International acclaim

Born in Mexico City into a family of artist-intellectuals of modest means, Álvarez Bravo grew up during the 1910-17 revolution that challenged Mexico's colonial heritage and sparked appreciation of its indigenous culture. Taking up photography in the 1920s, he pictured his country and its people with unsentimental curiosity -- "Fireworkers" in their bulky uniforms, a blocky house in a barren landscape, the "Laughing Mannequins" dangling above an outdoor market. Aware of international currents, he tried his hand at industrial photography, turning a pair of wrenches into an elegant 1931 still life, and looked back at Mexican history in "Bonampak (Head of a Mayan Ruler)," a dramatically lit image of an ancient bas relief.

Soon his work caught the eye of visiting aesthetes, including photographers Edward Weston and Paul Strand, and earned encouragement from Diego Rivera and Frida Kahlo, then Mexico's most famous artistic personalities. He showed in Paris with the surrealists in 1939, was included in Edward Steichen's famous "Family of Man" show in the 1950s, and was celebrated by New York's Museum of Modern Art with a 1997 retrospective.

Play of light

Sampling so long and rich a career is no mean feat and Weinstein has wisely chosen to downplay celebrities in favor of more representative pieces. There's just one image of Frida, strolling in folkloric dress through the galleries of Mexico City's Museum of Modern Art, and two portraits of Isabel Villaseñor, a popular artist/poet of the era. More characteristic are pictures like "The Threshold," a 1947 image of a woman's bare feet at the entrance to a room where the floor is stained with puddles of dark, gleaming liquid, a sexually suggestive motif with an undercurrent of surrealist violence.

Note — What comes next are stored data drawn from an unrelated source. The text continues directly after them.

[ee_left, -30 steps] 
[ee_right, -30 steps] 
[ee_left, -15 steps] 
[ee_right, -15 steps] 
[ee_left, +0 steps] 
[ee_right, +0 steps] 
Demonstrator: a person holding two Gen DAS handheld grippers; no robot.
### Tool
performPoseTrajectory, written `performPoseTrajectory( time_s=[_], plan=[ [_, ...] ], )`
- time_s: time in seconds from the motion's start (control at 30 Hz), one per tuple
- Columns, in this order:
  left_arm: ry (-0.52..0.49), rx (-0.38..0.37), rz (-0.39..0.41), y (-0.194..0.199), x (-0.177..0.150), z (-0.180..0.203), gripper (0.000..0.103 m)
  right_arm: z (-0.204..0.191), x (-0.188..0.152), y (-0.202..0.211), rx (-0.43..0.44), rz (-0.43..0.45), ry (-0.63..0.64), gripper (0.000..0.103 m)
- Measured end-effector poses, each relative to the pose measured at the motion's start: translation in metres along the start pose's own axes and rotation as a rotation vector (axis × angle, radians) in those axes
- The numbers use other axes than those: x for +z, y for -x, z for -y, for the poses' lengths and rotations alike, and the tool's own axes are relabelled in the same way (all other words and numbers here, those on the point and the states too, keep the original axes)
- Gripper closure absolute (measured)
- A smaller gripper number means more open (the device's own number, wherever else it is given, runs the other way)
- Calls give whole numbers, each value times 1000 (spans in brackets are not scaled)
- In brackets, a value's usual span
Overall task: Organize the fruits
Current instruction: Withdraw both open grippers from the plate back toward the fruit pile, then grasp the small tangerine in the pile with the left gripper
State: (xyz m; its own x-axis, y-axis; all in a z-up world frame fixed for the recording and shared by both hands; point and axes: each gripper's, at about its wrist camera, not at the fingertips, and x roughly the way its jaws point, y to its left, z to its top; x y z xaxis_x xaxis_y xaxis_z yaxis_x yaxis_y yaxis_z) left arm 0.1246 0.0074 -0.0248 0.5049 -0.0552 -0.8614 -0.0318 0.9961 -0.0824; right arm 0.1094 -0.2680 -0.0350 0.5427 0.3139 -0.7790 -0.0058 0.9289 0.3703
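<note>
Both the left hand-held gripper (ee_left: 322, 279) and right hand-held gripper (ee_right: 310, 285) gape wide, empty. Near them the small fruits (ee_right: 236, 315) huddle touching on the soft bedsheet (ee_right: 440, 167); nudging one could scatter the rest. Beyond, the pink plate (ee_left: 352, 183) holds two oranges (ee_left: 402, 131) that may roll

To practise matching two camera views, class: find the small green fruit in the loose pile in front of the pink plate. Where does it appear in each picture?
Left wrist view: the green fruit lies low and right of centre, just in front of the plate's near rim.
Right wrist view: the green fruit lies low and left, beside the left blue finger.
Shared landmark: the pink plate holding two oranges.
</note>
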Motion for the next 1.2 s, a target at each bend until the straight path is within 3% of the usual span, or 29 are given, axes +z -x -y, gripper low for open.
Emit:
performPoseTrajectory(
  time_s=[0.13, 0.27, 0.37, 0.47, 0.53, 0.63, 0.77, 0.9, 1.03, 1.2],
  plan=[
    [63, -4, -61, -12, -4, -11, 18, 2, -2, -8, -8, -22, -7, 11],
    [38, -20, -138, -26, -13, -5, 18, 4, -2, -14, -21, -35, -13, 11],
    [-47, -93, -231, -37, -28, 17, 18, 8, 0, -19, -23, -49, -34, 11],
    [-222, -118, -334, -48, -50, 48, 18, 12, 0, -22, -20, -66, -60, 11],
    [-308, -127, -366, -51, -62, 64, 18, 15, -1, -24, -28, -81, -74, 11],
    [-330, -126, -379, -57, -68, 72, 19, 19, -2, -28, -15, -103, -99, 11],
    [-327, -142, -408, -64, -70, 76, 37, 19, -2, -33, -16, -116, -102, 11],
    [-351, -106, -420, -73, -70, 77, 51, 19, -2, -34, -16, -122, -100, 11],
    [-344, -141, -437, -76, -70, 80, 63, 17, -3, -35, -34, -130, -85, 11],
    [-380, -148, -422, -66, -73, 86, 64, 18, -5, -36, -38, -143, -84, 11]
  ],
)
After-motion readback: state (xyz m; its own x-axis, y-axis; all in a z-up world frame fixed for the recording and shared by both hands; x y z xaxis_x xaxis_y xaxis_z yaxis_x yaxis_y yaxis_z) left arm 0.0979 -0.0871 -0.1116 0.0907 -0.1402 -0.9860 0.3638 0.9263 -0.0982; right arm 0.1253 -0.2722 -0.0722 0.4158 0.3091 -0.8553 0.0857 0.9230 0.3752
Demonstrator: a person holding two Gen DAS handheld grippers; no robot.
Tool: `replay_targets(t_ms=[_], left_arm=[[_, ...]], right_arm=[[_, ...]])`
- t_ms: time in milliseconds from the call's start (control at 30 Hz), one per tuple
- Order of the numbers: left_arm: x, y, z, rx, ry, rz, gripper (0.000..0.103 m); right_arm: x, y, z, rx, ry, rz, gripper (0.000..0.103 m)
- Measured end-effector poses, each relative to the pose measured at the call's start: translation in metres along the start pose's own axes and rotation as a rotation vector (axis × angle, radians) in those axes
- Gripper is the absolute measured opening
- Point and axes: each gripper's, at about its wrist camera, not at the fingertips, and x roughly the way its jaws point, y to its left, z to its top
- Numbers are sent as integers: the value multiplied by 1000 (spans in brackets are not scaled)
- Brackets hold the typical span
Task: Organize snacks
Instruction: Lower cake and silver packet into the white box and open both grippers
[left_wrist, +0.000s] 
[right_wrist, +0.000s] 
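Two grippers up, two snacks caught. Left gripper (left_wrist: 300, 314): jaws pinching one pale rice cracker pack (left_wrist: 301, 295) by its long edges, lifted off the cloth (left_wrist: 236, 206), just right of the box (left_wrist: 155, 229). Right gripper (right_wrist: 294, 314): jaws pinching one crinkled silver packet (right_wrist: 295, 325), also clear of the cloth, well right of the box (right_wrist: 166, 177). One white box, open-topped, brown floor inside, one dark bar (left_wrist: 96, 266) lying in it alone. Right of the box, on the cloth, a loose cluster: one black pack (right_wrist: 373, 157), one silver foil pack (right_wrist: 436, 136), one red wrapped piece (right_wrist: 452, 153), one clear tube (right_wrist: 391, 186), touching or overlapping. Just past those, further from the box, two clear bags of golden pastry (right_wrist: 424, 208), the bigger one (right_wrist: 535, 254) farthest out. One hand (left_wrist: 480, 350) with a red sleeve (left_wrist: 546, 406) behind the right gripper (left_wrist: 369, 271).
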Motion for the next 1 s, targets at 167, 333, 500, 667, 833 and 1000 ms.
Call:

Always the play of light defines his images, whether it's the soft backlighting of "Three Kings" in what is probably a religious pageant, or the bleaching white glow of the operating theater in a Juarez hospital. Sunlight and deep shadows bring drama to "The Crouched Ones," in which shabby workers at a cafe counter seem to be actors frozen on a stage set in a tiny black-box theater.

Likewise, the nude coyly hiding her face behind a laundry-line sheet is both a study in formal geometry -- all those rectangles of white fabric, wedges of dark wall, and voluptuous curving flesh -- and a blatant tease in a deeply Catholic country, as its title, "Temptations at Antonio's House," makes clear. Similarly, he employs fabric and hair to conceal, to reveal and to entice in photos of a mannequin, a laundress gazing at an eclipse, and "Portrait of the Eternal," in which a shaft of sunlight illuminates fragments of a woman's body otherwise shrouded in a cascade of hair.

Even his rare landscapes are noteworthy for their distinctive light and dramatic compositions. In "Window to the Agaves" (1974), spiky, fingerlike cactus tips stretch toward tiny, distant windows in a white wall, and in "Invented Landscape" (1972), the shadow of a tree falls ever so lightly across a wall, barely more visible than breath on a chill autumn morning.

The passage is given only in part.